The work brings lots of small satisfactions. He recently handled a Texas case in which a doctor refused to interact with a patient who tested positive for TB. The doctor had to undergo additional training and, as a gesture of good faith, write a referral for the patient that he’d previously refused to give.But only a year ago, from March through August of 2011, Hernandez-Stern worked at a very different kind of government job: he brought terrorists in Iraq to justice for the U.S. and Iraqi governments. As chief of prosecution for the U.S. defense department’s Warrant Prosecution Task Force, he worked with U.S. troops and Iraqi security personnel to capture and bring to trial suspects accused of terrorism.
“The work was time consuming and difficult,” Hernandez-Stern says. “but given the gravity of the crimes, I was highly motivated.”
For his service, he was awarded a Bronze Star. In a statement released at the time, the defense department praised him for conducting more than forty-five missions “into imminent threat areas” and obtaining warrants to detain more than 1,000 terrorist suspects. For national security reasons, he can’t provide many details of his experience except to say that the best moment during his entire tour of duty was “when I was in Baghdad International Airport, and I was going back to the States. There was a tremendous amount of relief.”
Hernandez-Stern grew up in Los Angeles. The 9/11 attacks happened during his junior year at Brown, and Hernandez-Stern, a history major, felt a call to duty. The next year he joined the California Army National Guard and, six days after graduation, went through basic training. While attending Stanford’s law school, he switched to the Air National Guard.

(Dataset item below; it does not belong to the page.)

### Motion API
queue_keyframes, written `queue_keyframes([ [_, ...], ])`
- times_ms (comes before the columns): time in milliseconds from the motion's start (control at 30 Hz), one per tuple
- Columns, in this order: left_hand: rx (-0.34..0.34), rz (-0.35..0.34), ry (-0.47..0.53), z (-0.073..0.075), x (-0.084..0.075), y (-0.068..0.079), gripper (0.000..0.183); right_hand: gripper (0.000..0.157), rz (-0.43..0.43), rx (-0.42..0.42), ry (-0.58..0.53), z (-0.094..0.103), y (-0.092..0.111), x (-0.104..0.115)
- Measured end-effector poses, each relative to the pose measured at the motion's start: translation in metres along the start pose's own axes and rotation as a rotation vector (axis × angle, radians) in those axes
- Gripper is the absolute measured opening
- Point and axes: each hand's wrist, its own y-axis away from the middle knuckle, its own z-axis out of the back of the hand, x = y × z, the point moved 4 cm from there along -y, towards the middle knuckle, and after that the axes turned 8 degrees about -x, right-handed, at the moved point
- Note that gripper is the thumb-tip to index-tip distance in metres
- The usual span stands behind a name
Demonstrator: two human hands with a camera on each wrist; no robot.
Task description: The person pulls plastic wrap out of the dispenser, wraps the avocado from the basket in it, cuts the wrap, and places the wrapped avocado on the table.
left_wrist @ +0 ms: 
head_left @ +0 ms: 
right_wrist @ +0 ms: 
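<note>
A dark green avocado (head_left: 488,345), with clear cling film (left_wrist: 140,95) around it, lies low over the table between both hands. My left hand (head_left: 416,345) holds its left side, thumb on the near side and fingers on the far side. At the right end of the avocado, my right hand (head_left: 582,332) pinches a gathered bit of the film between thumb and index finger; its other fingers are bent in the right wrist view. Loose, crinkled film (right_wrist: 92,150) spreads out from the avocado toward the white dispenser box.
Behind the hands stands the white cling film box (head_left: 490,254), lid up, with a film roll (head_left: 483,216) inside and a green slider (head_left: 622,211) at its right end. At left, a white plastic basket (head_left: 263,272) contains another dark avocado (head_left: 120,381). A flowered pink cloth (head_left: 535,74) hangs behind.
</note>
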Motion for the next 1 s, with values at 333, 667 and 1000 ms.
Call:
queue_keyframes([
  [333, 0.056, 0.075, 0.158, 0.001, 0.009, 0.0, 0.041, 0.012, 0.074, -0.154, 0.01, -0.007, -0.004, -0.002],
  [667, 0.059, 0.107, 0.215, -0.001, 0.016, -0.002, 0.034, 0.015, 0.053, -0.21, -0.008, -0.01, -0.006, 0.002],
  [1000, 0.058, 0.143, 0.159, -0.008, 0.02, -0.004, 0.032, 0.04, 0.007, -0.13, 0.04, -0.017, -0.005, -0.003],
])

In 2009, under the protocols of the Strategic Framework Agreement signed between Iraq and the United States, U.S. forces were required to seek arrest and search warrants from Iraqi courts before apprehending suspects. Just what proof the courts would require wasn’t clear, though. Nor was the U.S. military prepared to hand over all its evidence: many of the relevant documents were considered classified.
These were just a few of the obstacles Hernandez-Stern faced when he arrived in 2011. He won’t talk about his own time in the country, but press reports indicate there was plenty of confusion. American soldiers were unused to doing law enforcement. Witnesses were afraid to come forward. Iraqi judges sometimes refused to participate in court proceedings because they feared retaliation if they were seen cooperating with the Americans.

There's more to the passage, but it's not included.